What this task involves: Repeat the first line of the listing and each line after it, exactly, through the line containing "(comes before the".

Material to process:
##############################

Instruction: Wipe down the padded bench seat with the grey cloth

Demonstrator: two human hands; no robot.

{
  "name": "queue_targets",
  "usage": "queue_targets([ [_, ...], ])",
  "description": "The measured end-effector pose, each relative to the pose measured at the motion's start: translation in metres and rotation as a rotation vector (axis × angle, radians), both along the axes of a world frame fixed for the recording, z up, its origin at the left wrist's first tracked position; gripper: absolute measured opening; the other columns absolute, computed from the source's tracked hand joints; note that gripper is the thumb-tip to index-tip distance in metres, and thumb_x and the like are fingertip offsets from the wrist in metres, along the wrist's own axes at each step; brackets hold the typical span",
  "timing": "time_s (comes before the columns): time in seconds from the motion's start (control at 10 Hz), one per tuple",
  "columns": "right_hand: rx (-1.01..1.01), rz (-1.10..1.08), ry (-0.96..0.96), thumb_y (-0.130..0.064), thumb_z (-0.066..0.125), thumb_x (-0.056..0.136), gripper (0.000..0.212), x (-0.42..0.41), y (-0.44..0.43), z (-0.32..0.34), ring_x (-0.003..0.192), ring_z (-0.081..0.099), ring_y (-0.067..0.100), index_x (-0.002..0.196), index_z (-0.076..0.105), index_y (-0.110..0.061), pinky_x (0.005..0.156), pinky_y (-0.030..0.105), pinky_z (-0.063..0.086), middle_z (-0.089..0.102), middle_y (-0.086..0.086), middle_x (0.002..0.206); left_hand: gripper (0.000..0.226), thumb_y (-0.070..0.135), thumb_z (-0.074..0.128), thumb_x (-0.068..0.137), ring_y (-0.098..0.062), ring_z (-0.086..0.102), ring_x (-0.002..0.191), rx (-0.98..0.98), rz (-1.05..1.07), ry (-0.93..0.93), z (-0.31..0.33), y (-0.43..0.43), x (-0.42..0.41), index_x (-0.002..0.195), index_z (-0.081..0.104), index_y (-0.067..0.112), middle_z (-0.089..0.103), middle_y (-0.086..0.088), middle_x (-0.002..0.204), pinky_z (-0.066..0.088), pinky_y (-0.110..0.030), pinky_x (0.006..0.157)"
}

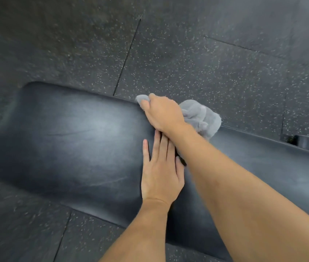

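Observation:
The black padded bench seat (pixel 70 137) stretches across the view from left to lower right, its surface shiny. My right hand (pixel 162 113) presses the grey cloth (pixel 200 116) against the seat's far edge, near the middle of the view. The cloth bunches out to the right of the hand, and a small corner shows past the fingertips. My left hand (pixel 160 173) lies flat on the seat just below the right hand, fingers straight and together, holding nothing. My right forearm crosses over the fingertips of the left hand.
Dark speckled rubber floor tiles (pixel 197 59) surround the bench, with seams running between them. A black part of the bench frame or other equipment (pixel 304 141) sits at the right edge beyond the seat.

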State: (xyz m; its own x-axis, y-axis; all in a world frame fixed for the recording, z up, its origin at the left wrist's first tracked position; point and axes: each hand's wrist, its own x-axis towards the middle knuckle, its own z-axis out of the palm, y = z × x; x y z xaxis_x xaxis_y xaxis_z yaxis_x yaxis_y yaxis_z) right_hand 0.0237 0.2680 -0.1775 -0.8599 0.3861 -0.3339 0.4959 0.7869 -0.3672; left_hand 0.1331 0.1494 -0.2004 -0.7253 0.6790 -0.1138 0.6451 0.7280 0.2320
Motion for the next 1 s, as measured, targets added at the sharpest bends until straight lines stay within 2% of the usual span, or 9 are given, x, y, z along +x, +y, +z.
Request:
queue_targets([
  [0.1, -0.190, 0.085, -0.019, -0.041, 0.034, 0.107, 0.034, -0.016, -0.002, 0.013, 0.099, 0.058, 0.034, 0.100, 0.050, -0.012, 0.074, 0.038, 0.032, 0.068, 0.013, 0.109, 0.058, 0.029, 0.027, 0.098, -0.028, 0.016, 0.156, 0.023, 0.013, -0.018, 0.001, 0.001, 0.000, 0.150, 0.045, 0.007, 0.037, -0.010, 0.161, 0.009, -0.055, 0.126],
  [0.2, -0.251, 0.095, -0.003, -0.047, 0.038, 0.104, 0.037, -0.011, 0.002, 0.020, 0.094, 0.056, 0.029, 0.109, 0.059, -0.017, 0.073, 0.037, 0.035, 0.068, 0.004, 0.104, 0.057, 0.027, 0.029, 0.097, -0.028, 0.022, 0.155, 0.049, 0.021, 0.005, 0.004, 0.000, 0.000, 0.146, 0.048, 0.006, 0.040, -0.011, 0.159, 0.016, -0.057, 0.125],
  [0.3, -0.182, -0.037, -0.043, -0.044, 0.037, 0.102, 0.031, 0.019, 0.025, 0.018, 0.087, 0.054, 0.030, 0.086, 0.052, -0.022, 0.073, 0.038, 0.036, 0.059, 0.000, 0.085, 0.061, 0.029, 0.031, 0.096, -0.027, 0.019, 0.156, 0.027, 0.018, 0.024, 0.003, 0.001, 0.001, 0.153, 0.039, 0.008, 0.031, -0.009, 0.165, 0.016, -0.056, 0.125],
  [0.4, -0.026, -0.254, -0.017, -0.040, 0.036, 0.103, 0.035, 0.075, 0.054, 0.009, 0.083, 0.050, 0.032, 0.076, 0.043, -0.018, 0.073, 0.038, 0.032, 0.054, 0.002, 0.083, 0.063, 0.029, 0.031, 0.097, -0.026, 0.015, 0.157, 0.029, 0.020, 0.023, 0.002, -0.001, 0.001, 0.157, 0.032, 0.010, 0.024, -0.007, 0.168, 0.014, -0.055, 0.125],
  [0.5, 0.129, -0.243, 0.142, -0.043, 0.033, 0.103, 0.037, 0.131, 0.056, -0.005, 0.101, 0.058, 0.034, 0.102, 0.059, -0.016, 0.091, 0.046, 0.040, 0.064, 0.004, 0.109, 0.061, 0.028, 0.032, 0.098, -0.026, 0.016, 0.157, 0.050, 0.029, 0.037, 0.001, -0.001, 0.002, 0.157, 0.034, 0.011, 0.025, -0.007, 0.167, 0.015, -0.055, 0.125],
  [0.6, 0.137, -0.227, 0.114, -0.051, 0.023, 0.101, 0.063, 0.162, 0.026, -0.006, 0.138, 0.046, 0.034, 0.154, 0.038, -0.020, 0.120, 0.057, 0.024, 0.040, 0.001, 0.161, 0.060, 0.029, 0.033, 0.098, -0.025, 0.016, 0.157, 0.055, 0.031, 0.018, 0.002, -0.001, 0.001, 0.156, 0.035, 0.011, 0.026, -0.006, 0.167, 0.014, -0.054, 0.125],
  [0.8, 0.044, -0.015, -0.043, -0.055, 0.022, 0.101, 0.065, 0.242, -0.014, 0.015, 0.147, 0.041, 0.023, 0.160, 0.025, -0.028, 0.123, 0.052, 0.014, 0.012, -0.013, 0.168, 0.053, 0.022, 0.038, 0.103, -0.015, 0.010, 0.157, 0.200, 0.040, -0.212, 0.014, -0.011, -0.005, 0.156, 0.036, 0.016, 0.022, 0.003, 0.168, 0.003, -0.044, 0.128],
  [0.9, -0.020, 0.057, -0.211, -0.069, 0.020, 0.093, 0.074, 0.267, 0.012, 0.048, 0.153, 0.026, 0.025, 0.160, 0.019, -0.037, 0.123, 0.052, 0.019, -0.001, -0.019, 0.169, 0.045, 0.014, 0.046, 0.105, -0.019, 0.022, 0.155, 0.172, 0.101, -0.433, 0.052, -0.025, -0.011, 0.150, 0.046, 0.015, 0.029, 0.004, 0.165, 0.011, -0.042, 0.127],
  [1.0, 0.046, -0.074, -0.122, -0.072, 0.025, 0.093, 0.072, 0.265, 0.030, 0.128, 0.149, 0.032, 0.029, 0.151, 0.040, -0.033, 0.114, 0.046, 0.038, 0.025, -0.009, 0.168, 0.045, 0.030, 0.041, 0.105, -0.026, 0.039, 0.147, 0.193, 0.211, -0.282, 0.128, -0.044, -0.019, 0.142, 0.055, 0.007, 0.045, -0.009, 0.157, 0.022, -0.041, 0.122],
])
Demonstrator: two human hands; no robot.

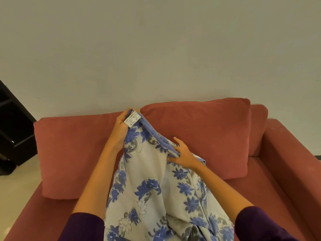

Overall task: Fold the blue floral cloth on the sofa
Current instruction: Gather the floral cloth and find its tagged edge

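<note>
The blue floral cloth point(152, 186), white with blue flowers and a blue border, hangs bunched in front of the red sofa point(73, 146). My left hand point(121, 129) is raised and shut on a top corner of the cloth, where a white care label point(132, 118) shows. Lower and to the right, my right hand point(182, 153) pinches the blue border edge with thumb and fingers, the other fingers spread. The cloth's lower part drapes out of the frame's bottom between my arms.
Two red back cushions point(208, 136) lean against the pale wall. The sofa's right armrest point(295, 162) stands at the right. A dark shelf unit point(12, 129) is at the far left on a light floor.
</note>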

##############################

Solution to this problem:
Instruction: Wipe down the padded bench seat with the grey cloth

Demonstrator: two human hands; no robot.

{
  "name": "queue_targets",
  "usage": "queue_targets([ [_, ...], ])",
  "description": "The measured end-effector pose, each relative to the pose measured at the motion's start: translation in metres and rotation as a rotation vector (axis × angle, radians), both along the axes of a world frame fixed for the recording, z up, its origin at the left wrist's first tracked position; gripper: absolute measured opening; the other columns absolute, computed from the source's tracked hand joints; note that gripper is the thumb-tip to index-tip distance in metres, and thumb_x and the like are fingertip offsets from the wrist in metres, along the wrist's own axes at each step; brackets hold the typical span",
  "timing": "time_s (comes before the columns): time in seconds from the motion's start (control at 10 Hz), one per tuple",

Nothing else is needed to finish the exercise.